By section 39 of the Practice act amendments may be allowed in a civil suit at any time before final judgment, on such terms as are just and reasonable, including the change of parties plaintiff, and by that section the adjudication of the court allowing such amendment shall be considered conclusive evidence of the identity of the action. It cannot be doubted that under that section the court had a right to amend by substituting other parties plaintiff.

One of the defenses to the suit was that the drafts were not negotiable, and that the bank had not complied with section 18 of the Practice act, enabling it to sue as assignee. The corollary of this position is that the Obermans owned the. drafts and were the only proper parties plaintiff. In view of the fact that all matters of defense and evidence in the other five cases were permitted to be introduced in this case under the pleas filed, including defenses on the policy, and the further fact that leave to file additional pleas was not requested when such substitution of parties was made, we are of the opinion that no injustice arose by reason of such substitution and order causing the pleas filed to stand to the amended declaration. An examination of the record, together with the order of affirmance by the Appellate Court as to the facts and the consideration of these cases in Oberman v. United States Fire Ins. Co. supra, discloses that the evidence did not develop any defense good against the drafts, even in the hands of the Obermans.
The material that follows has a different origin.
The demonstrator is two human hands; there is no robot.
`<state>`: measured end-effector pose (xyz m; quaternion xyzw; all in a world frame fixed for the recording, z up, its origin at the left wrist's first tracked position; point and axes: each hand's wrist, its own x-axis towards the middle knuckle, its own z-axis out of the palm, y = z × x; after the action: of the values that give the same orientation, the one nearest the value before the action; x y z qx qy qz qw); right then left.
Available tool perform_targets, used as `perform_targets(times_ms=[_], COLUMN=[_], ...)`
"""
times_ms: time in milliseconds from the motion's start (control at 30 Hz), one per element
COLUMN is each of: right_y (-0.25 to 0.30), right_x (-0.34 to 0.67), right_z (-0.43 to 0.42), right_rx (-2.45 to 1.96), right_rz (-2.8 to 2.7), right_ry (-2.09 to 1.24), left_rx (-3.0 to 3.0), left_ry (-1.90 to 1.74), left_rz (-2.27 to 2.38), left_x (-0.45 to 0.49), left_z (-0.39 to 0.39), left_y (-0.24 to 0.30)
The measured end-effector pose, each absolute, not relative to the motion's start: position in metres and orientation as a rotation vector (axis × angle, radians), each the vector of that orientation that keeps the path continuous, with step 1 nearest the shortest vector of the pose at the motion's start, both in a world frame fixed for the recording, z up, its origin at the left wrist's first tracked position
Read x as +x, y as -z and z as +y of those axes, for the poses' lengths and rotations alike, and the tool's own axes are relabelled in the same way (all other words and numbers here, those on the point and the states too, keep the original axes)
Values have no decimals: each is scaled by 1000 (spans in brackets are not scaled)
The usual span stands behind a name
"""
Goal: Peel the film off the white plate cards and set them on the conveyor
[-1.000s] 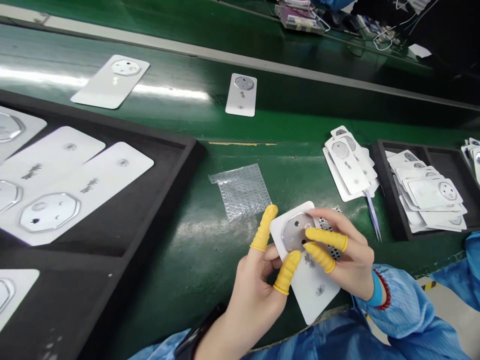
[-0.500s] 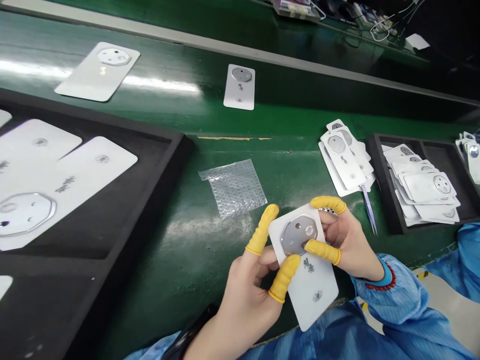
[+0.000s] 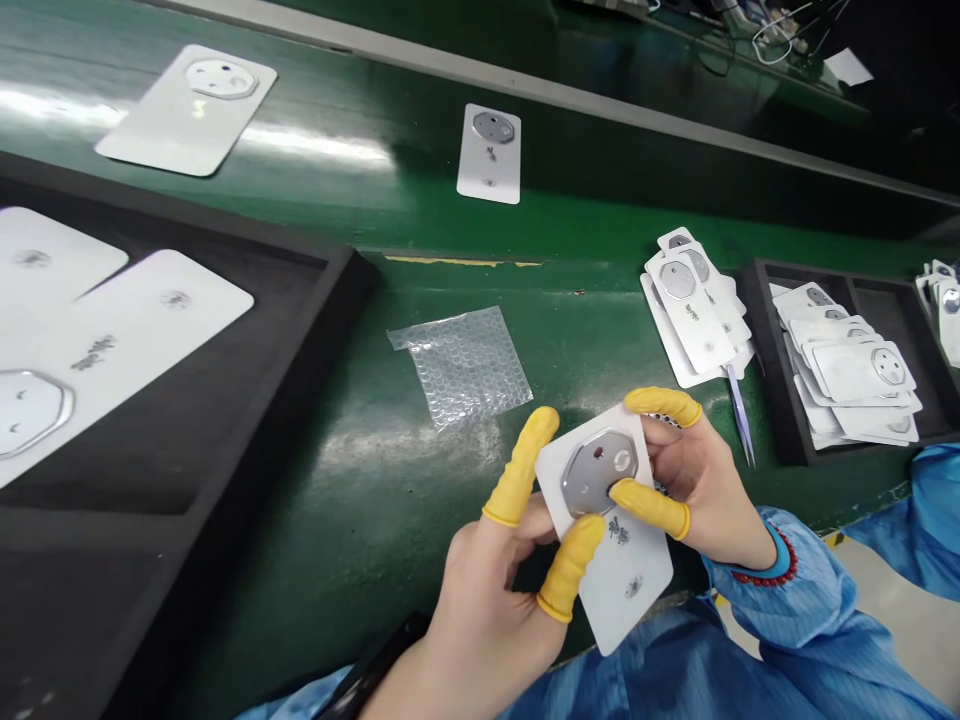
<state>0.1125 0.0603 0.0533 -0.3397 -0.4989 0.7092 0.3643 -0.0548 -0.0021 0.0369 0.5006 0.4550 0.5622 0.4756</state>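
A white rectangular panel (image 3: 637, 575) with rounded corners, a raised grey octagonal plate and small dark markings is held tilted between both hands. My left hand (image 3: 499, 600) grips its left edge, thumb on the front and fingers behind. On the other side my right hand (image 3: 701, 480) pinches the panel, its thumb on the octagonal plate and index finger at the top corner. Yellow finger cots cover the thumbs and index fingers. Just beyond the hands lies a piece of bubble wrap (image 3: 469, 365). Purple-handled tweezers (image 3: 739, 415) rest near my right hand.
A stack of similar panels (image 3: 686, 310) lies beside a black tray (image 3: 799, 440) holding several more. On the left a larger black tray (image 3: 300, 350) carries panels. Two single panels (image 3: 489, 170) (image 3: 176, 125) lie farther back. A blue sleeve (image 3: 919, 515) shows at right.
The camera view has shifted slightly, so the trays and loose panels appear a little higher. Both hands keep nearly the same grip on the panel.
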Motion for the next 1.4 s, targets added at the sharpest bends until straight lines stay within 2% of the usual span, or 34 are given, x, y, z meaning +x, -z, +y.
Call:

*268It is urged by counsel for plaintiff in error that the substitution of parties complainant was, in effect, a dismissal of the case as to the bank, and that they therefore had the right to urge as a defense the expiration of the time limited in the contract of insurance on which suit was to be brought. The difficulty of that position is that the suit in this case is not on the policy but on the drafts issued by plaintiff in error in settlement of the policy, and therefore no contract limitation embraced in the policy could apply. There was no abuse of discretion in the order made.

It is further objected that the declaration and affidavit of claim do not support the judgment for the Obermans for the use of the bank; that the affidavit of claim, and the declaration, stated that the bank owned the drafts. The bank by this judgment is the beneficial owner of the drafts. The judgment entered was for the plaintiffs for the use of the bank, to whom the drafts had been assigned. The only person who could be injured by the judgment recovered in the name of the Obermans alone, would be the bank to whom the assignment was made. It is of no consequence to the plaintiff in error to whom it pays such judgment, and in this case judgment running to the Obermans, for the use of the bank, protects the interest of the latter in the drafts. The declaration and affidavit of claim are therefore sufficient to sustain the judgment entered. West Chicago Street Railroad Co. v. Lundahl, 183 Ill. 284; Firemen’s Ins. Co. v. Barnsch, 161 id. 629.

The Appellate Court did not err in the judgment entered, and it will be affirmed.

Judgment affirmed.

Mr.- Justice Heard took no part in this decision.